I don’t think your fiance’s position is a red flag. In my social circle, people generally don’t get engaged without living together first. My FH and I both made the decision to move in together by seeing it as a “trial run”. He proposed about a year after we moved in together. But we run in fairly liberal circles where I would no way have my reputation “hurt” if it didn’t work out after living together. 

It’s hard when your parents have different cultural values than you — it’s one of the primary struggles of the children of immigrants, for example. I don’t have much advice, but good luck. 

Post # 13
4756 posts
Honey bee
  • Wedding: November 1999

View original reply
tiffanybruiser :  exactly….

I grew up with very Catholic Italian parents. Most people just don’t get the dynamics and tell you that you are an adult and should make decisions solely on what you want. It’s very hard to do that sometimes when tradition religion and culture collide.

OP nothing to add to what  @tiffanybruiser said but I hope you find a way that makes you happy. Good luck 😃

Post # 14
1393 posts
Bumble bee

First off, your parents are being super controlling and creepy. The first issue I have is you are not a “girl” you’re an adult woman.

Your decisions to move in with your boyfriend will not ruin your family’s “reputation”. If your family’s reputation is so flimsy that moving in with a boyfriend before marriage ruins it, then your family has a lot of issues already.
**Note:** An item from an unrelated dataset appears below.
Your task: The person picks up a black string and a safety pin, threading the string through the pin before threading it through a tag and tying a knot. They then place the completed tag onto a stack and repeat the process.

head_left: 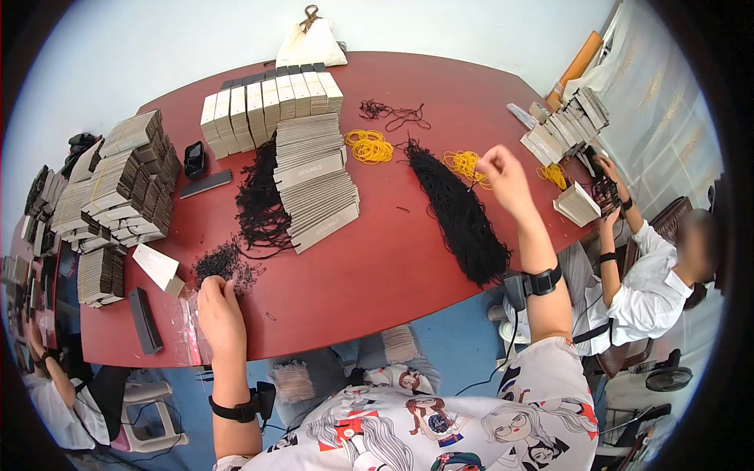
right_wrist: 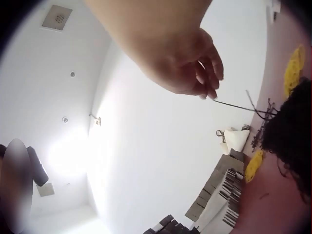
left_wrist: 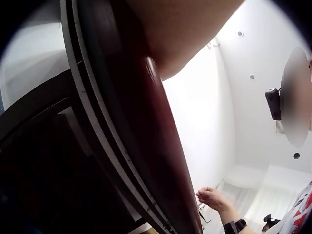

Your family’s reputation is not your concern.

Your concern is your own happiness and doing what is right for your life. If that happens to be moving in with your boyfriend, so be it.

You’re not going to hurt yourself by moving in because you’re a “girl”. If you and your boyfriend end up breaking up, you aren’t ruining your chances of love by having linved with him. The only people who would be put off from dating you in the future would be assholes who don’t see you as an individual person but rather as a prop to gain in their life (their future bride must be an innocent, virginal, blushing beauty for them to get full points).

Do what makes you happy. Do what feels right to you. Forget what you’re parents are saying because they are wrong and they’re being controlling for no reason.

Post # 15
2428 posts
Buzzing bee

I was 33 when we married, never had to be checked out for compatibility, have been married for several decades. 

I’ve come to think that if someone thought we had to “try it out” to be sure, it would indicate to me that we didn’t love each other to make it work anyway.

Fact is that marriage is TONS of adjustments and compromises and flexibility and firmness. I knew what DH wanted and what I wanted, and that had nothing really to do with leaving the seat up and forgetting to put the garbage out.